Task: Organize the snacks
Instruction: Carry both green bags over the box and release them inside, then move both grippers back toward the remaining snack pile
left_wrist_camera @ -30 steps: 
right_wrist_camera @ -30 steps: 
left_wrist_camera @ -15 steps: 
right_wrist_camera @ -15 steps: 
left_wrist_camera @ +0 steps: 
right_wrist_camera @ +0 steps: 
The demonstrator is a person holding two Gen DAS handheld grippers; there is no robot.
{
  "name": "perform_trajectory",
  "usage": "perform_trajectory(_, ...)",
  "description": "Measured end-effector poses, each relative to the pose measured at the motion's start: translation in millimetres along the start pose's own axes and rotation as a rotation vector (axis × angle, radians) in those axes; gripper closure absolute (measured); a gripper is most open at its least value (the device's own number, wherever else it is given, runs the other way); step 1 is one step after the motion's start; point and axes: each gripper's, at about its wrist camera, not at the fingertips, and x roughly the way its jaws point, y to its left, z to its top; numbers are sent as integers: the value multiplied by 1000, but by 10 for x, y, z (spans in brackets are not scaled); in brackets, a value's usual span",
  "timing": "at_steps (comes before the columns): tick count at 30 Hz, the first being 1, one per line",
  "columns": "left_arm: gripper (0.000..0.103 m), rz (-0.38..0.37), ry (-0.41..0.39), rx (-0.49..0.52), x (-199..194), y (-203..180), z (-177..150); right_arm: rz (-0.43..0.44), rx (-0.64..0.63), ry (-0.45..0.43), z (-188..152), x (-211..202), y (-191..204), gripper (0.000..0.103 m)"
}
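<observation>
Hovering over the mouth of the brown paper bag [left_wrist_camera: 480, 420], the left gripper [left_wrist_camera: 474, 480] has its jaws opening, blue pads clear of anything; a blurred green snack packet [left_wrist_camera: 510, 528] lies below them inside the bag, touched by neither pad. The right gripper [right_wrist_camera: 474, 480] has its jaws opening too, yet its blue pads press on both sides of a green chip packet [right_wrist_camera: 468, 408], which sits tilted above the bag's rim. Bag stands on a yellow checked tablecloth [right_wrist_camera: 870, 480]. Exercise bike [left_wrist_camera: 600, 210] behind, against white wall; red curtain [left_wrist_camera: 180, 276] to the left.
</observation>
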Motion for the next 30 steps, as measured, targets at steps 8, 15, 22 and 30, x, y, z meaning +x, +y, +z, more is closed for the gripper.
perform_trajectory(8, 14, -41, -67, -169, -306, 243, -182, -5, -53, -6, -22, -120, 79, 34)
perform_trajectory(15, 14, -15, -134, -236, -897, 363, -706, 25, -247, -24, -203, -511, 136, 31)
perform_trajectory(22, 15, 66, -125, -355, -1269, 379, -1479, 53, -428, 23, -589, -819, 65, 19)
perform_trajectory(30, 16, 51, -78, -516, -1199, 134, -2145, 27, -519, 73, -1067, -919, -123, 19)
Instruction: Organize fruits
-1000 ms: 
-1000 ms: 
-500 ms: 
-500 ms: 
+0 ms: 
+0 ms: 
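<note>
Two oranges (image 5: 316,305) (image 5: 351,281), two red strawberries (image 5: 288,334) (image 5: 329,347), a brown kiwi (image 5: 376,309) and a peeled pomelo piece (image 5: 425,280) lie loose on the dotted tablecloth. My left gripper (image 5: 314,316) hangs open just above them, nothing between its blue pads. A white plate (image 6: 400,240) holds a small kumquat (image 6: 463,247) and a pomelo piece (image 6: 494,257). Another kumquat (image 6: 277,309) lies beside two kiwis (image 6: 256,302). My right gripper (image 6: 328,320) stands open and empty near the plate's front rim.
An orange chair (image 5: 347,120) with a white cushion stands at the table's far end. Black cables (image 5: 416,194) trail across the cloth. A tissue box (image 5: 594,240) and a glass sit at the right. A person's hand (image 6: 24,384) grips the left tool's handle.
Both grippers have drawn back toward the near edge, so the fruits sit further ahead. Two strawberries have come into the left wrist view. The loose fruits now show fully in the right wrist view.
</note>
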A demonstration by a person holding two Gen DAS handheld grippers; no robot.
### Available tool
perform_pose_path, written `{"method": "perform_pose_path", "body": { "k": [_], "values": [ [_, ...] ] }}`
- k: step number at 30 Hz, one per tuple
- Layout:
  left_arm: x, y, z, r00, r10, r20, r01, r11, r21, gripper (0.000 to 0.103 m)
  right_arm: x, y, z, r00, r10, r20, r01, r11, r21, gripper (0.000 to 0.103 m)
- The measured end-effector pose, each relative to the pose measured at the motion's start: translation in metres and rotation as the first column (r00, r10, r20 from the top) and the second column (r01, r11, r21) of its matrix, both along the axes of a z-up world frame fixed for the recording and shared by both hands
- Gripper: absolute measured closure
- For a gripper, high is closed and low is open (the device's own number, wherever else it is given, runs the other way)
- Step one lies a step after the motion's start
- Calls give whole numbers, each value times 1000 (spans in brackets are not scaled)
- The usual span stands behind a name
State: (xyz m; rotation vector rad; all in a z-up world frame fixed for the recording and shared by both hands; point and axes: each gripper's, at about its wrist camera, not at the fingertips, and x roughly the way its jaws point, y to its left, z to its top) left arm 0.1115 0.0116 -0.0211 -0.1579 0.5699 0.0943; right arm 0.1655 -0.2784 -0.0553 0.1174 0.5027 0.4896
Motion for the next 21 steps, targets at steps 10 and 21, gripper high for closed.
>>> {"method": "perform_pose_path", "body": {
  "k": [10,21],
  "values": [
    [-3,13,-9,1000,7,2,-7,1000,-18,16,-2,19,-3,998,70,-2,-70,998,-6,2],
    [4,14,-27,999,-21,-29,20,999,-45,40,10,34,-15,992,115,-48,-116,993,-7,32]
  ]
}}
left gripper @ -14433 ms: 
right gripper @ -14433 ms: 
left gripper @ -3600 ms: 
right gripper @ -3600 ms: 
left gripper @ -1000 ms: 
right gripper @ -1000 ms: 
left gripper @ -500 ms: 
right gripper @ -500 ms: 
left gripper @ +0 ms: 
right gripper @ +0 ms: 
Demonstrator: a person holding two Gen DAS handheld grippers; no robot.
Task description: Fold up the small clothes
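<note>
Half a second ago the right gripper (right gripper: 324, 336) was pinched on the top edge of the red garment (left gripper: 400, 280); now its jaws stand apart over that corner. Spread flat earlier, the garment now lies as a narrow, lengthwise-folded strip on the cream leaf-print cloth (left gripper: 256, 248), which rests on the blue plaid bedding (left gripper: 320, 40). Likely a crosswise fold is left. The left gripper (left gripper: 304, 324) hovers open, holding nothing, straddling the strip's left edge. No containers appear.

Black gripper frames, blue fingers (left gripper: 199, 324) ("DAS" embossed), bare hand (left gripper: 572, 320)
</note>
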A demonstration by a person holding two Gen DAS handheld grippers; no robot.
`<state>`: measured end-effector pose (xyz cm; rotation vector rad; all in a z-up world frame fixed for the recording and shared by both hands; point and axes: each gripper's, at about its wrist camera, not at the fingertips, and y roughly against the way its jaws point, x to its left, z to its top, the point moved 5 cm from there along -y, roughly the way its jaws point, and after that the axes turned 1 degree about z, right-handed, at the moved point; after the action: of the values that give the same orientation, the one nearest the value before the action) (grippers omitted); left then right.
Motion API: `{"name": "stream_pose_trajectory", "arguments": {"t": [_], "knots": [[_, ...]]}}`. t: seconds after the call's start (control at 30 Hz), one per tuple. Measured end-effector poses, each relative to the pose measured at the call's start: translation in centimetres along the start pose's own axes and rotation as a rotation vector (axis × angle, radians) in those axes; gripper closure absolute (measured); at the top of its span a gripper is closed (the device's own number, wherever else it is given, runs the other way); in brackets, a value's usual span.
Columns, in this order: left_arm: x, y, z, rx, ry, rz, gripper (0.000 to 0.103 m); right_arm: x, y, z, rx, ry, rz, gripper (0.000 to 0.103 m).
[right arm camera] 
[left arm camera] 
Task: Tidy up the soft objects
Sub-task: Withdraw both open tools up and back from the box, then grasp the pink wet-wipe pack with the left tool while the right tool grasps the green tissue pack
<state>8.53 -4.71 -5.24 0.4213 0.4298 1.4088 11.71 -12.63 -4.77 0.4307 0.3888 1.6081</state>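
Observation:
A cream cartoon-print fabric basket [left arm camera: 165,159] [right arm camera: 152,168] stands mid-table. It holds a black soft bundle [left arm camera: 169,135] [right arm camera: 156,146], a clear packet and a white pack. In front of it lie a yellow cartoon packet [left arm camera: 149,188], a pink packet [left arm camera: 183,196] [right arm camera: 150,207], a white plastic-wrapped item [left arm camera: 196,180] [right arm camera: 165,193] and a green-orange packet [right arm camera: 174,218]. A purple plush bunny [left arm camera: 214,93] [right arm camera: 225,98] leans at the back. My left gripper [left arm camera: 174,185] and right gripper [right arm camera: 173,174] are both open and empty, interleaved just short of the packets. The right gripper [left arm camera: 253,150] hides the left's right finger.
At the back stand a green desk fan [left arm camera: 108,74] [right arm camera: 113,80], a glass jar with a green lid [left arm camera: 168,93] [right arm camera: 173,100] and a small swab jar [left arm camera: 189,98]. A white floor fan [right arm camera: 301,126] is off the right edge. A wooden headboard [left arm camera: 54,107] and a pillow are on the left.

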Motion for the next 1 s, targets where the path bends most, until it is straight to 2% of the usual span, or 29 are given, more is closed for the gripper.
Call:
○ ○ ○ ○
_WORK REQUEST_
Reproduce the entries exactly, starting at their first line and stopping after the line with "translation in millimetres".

_SOLUTION FOR THIS TASK_
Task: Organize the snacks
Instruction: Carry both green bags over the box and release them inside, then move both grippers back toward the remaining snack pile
left_wrist_camera @ -30 steps: 
right_wrist_camera @ -30 steps: 
left_wrist_camera @ -15 steps: 
right_wrist_camera @ -15 steps: 
left_wrist_camera @ +0 steps: 
right_wrist_camera @ +0 steps: 
The demonstrator is a person holding two Gen DAS handheld grippers; there is no robot.
{
  "name": "perform_trajectory",
  "usage": "perform_trajectory(_, ...)",
  "description": "Measured end-effector poses, each relative to the pose measured at the motion's start: translation in millimetres along the start pose's own axes and rotation as a rotation vector (axis × angle, radians) in those axes; gripper closure absolute (measured); a gripper is most open at its least value (the device's own number, wherever else it is given, runs the other way); step 1 is one step after the motion's start; point and axes: each gripper's, at about its wrist camera, not at the fingertips, and x roughly the way its jaws point, y to its left, z to its top; numbers are sent as integers: the value multiplied by 1000, but by 10 for x, y, z (spans in brackets are not scaled); in brackets, a value's usual span",

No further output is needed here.